> **Goal of the exercise**: Whenever the string "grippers" turns up in a line of the data below, copy that line.

> **Recorded data**:

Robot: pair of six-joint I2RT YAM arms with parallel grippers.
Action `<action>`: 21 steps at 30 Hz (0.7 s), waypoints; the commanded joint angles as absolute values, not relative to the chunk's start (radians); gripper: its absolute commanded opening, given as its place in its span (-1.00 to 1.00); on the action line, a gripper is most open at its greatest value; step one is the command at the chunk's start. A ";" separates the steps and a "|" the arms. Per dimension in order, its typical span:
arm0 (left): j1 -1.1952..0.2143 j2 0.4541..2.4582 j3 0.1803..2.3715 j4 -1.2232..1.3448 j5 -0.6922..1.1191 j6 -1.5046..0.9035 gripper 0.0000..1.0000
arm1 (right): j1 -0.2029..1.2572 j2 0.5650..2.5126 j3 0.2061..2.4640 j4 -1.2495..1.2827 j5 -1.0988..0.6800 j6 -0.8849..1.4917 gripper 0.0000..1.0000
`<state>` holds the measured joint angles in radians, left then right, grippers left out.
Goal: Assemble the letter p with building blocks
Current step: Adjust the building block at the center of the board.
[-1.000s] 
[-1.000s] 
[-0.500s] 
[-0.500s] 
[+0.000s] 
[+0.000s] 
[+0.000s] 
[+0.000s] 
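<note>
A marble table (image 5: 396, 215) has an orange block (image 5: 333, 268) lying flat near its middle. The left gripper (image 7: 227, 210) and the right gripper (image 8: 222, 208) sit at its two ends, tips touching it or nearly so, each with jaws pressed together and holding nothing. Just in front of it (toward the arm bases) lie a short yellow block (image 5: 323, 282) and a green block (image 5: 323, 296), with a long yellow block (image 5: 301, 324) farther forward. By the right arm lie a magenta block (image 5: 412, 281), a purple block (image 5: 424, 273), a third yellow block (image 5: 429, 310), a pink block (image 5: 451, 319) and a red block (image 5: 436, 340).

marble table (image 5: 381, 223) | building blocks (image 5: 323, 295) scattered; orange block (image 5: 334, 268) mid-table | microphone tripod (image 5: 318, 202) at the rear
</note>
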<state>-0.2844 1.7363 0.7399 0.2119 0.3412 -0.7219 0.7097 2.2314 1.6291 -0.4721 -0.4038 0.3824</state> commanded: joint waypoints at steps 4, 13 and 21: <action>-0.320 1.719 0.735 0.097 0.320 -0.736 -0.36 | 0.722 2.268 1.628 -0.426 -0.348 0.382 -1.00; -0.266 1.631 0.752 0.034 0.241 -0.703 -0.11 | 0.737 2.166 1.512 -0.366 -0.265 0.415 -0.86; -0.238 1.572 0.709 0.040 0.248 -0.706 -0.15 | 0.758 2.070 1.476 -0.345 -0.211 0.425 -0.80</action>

> **Solution below**:
Robot: pair of six-joint I2RT YAM arms with parallel grippers.
`<state>` holds the measured joint angles in radians, left then right, grippers left out.

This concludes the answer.